Now, Barra must show investors and consumers that the change at the No. 1 U.S. automaker is real, and goes beyond the steps she ordered to attack the engineering and managerial lapses that resulted in GM waiting more than a decade to fix dangerous vehicle defects now linked to 124 deaths.
GM shares rose modestly on Thursday as investors digested details of the criminal settlements, for which the automaker will take a $1.475 billion third-quarter charge, including $575 million for private litigation.
However, GM shares are still trading well below their initial public offering price of $33, despite Barra's move in March to promise investors $10 billion in cash and stock buybacks through the end of next year.
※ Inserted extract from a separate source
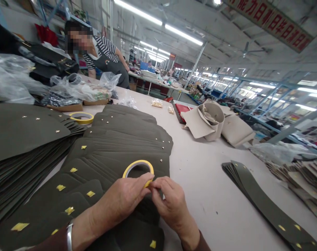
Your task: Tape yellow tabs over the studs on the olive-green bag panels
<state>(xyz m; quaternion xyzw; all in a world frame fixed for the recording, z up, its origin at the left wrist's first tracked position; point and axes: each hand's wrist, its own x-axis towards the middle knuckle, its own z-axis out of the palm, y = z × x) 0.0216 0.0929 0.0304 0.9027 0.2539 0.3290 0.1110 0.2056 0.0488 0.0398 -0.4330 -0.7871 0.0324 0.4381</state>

Barra could face new pressure from investors to take more aggressive steps to lift the company's shares. Meanwhile, Sergio Marchionne, chief executive of rival Fiat Chrysler Automobiles NV (FCHA.MI: Quote) (FCAU.N: Quote), continues his campaign for a merger of his company and GM - a proposal Barra and her board have rebuffed.
GM executives would rather focus attention on their ambitious plans for launching new vehicles with advanced technology. Product development chief Mark Reuss, speaking to employees on Thursday, hit that note.
"We are going to deliver vehicles with features that astound and amaze people," he said, adding that GM's goal is to be a "zero defects" company.